Your task >>
What's wanted is the full listing, reproduced exactly.

/---

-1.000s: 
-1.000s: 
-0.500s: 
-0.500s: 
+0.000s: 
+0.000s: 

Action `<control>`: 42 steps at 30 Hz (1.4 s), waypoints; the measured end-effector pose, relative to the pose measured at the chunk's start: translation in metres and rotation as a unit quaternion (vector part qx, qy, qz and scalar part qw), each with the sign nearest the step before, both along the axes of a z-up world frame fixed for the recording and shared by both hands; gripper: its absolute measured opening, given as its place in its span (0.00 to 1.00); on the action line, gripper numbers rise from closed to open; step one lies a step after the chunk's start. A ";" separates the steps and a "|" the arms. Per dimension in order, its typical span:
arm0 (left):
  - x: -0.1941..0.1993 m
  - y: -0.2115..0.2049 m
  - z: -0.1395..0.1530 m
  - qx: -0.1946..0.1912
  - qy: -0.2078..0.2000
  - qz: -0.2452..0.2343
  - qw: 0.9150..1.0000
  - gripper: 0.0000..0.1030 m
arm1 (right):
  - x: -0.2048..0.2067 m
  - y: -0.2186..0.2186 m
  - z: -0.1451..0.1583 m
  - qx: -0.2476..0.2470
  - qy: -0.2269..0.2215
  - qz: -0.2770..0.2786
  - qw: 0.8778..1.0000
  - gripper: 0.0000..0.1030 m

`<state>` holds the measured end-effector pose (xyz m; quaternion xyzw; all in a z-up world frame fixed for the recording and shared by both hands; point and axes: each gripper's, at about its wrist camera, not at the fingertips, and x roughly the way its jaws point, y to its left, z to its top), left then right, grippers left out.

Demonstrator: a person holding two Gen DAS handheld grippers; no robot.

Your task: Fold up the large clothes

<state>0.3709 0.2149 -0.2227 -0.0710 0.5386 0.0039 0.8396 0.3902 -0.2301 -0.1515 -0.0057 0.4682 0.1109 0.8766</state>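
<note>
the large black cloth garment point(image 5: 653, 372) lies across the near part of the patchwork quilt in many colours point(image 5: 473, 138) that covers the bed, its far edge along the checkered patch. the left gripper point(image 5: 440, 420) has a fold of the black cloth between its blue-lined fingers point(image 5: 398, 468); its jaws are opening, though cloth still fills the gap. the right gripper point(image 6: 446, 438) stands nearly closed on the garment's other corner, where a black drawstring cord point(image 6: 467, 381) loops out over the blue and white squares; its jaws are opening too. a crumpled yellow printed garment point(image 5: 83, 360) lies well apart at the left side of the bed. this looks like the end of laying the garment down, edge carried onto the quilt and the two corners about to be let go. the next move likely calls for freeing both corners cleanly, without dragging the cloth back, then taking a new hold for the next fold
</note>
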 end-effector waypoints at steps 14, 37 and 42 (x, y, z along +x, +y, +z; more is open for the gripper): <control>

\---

Reply >>
-1.000s: 
-1.000s: 
-0.500s: 
-0.500s: 
+0.000s: 
+0.000s: 

Action `<control>`: 42 steps at 30 Hz (1.4 s), waypoints; the measured end-effector pose, relative to the pose measured at the chunk's start: translation in metres and rotation as a unit quaternion (vector part qx, qy, qz and scalar part qw), each with the sign nearest the step before, both along the axes of a z-up world frame fixed for the recording and shared by both hands; gripper: its absolute measured opening, given as its place in its span (0.00 to 1.00); on the action line, gripper numbers rise from closed to open; step one lies a step after the chunk's start. A ";" separates the steps and a "|" the arms. Per dimension in order, its typical span:
arm0 (left):
  - x: -0.1941..0.1993 m
  - y: -0.2115..0.2049 m
  - z: -0.1395..0.1530 m
  - qx: -0.1946..0.1912
  - qy: -0.2078..0.2000
  - qz: -0.2452..0.2343
  - qw: 0.9150..1.0000
  - gripper: 0.0000..0.1030 m
arm1 (right):
  - x: -0.2048..0.2067 m
  - y: -0.2186..0.2186 m
  - z: -0.1451..0.1583 m
  - qx: -0.2476..0.2470
  - qy: -0.2269..0.2215
  - qz: -0.2770..0.2786
  - qw: 0.8778..1.0000
  - gripper: 0.0000..0.1030 m

`<state>` holds the measured end-effector pose (xyz m; quaternion xyzw; all in a z-up world frame fixed for the recording and shared by both hands; point and axes: each gripper's, at about its wrist camera, not at the fingertips, and x roughly the way its jaws point, y to its left, z to its top), left then right, grippers left out.

Demonstrator: a person holding two Gen DAS handheld grippers; no robot.

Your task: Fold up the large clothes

<state>0.3709 0.2149 -0.2227 -0.0710 0.5386 0.0039 0.8396 0.3902 -0.2301 -0.1515 -0.0057 0.4682 0.1109 0.8766</state>
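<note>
the large black cloth garment point(image 5: 653, 372) lies across the near part of the patchwork quilt in many colours point(image 5: 473, 138) that covers the bed, its far edge along the checkered patch. the left gripper point(image 5: 440, 420) has a fold of the black cloth between its blue-lined fingers point(image 5: 398, 468); its jaws are opening, though cloth still fills the gap. the right gripper point(image 6: 446, 438) stands nearly closed on the garment's other corner, where a black drawstring cord point(image 6: 467, 381) loops out over the blue and white squares; its jaws are opening too. a crumpled yellow printed garment point(image 5: 83, 360) lies well apart at the left side of the bed. this looks like the end of laying the garment down, edge carried onto the quilt and the two corners about to be let go. the next move likely calls for freeing both corners cleanly, without dragging the cloth back, then taking a new hold for the next fold
</note>
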 end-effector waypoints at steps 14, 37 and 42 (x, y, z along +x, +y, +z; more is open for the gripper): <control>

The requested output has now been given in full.